I suppose since his boss quarantined him not the Health Dept or his doctor's office it is not necessarily a legal quarantine however is it is a moral quarantine.  I think I would tell DH that whether he gets mad or not.  First try it from the concerned about SS angle and if that does not work, try it from the moral you have to care about SS and others angle. 

Both BM and DH should discontinue visitation based on the fact that exposure and transmission is possible in your profession.  Also to give you peace and rest when you are home!!  

Take care of yourself!!

Petmom12's picture

I’ve tried telling DH about SS safety and coming over but DH won’t hear it. I also explained how tired and Stressed out I am and SS makes it worse. SS is rude,Disrespectful to me, Freaking Unbelievably loud 24/7. DH has been nothing to Curve any of these Behaviors in SS and will snap at me if I make a comment to DH about SS’s Behavior. 
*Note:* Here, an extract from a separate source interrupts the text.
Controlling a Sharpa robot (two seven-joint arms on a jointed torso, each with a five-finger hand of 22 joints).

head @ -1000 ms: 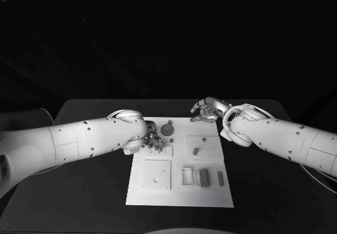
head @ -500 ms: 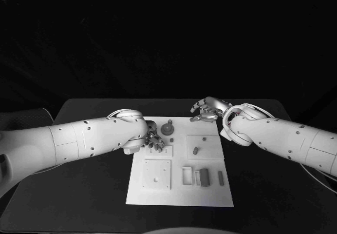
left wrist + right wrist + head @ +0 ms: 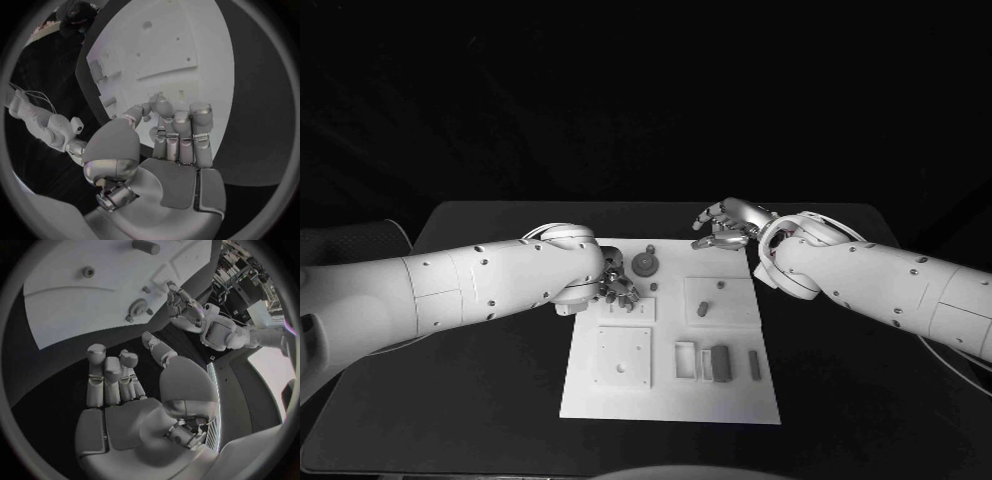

Just this morning I asked if DH was going to make eggs( the ONE thing he can cook) hoping he would say yes or offer to cook some for me as I’m Exhausted. Nope..DH knew I wanted some as I asked but all he said is no. Oh well it was toast for me. At least Restaurants are still doing takeout when I’m too exhausted to cook. 

Rags's picture

Really?  Oh hell no. DH should not be tolerated to have it both ways.  If he is "exposed" enough to miss work, he is "exposed" enough to not risk the health of his kid with visitation. That he would risk the health of his child is alarming and that the does not see that not going to work but exposing his kid is pathetic.

You call BM and tell her to keep the Skid with her since DH has been exposed.  After all, it is the responsible thing to do as a health care professional.

smh

Thanks for your service during this crisis.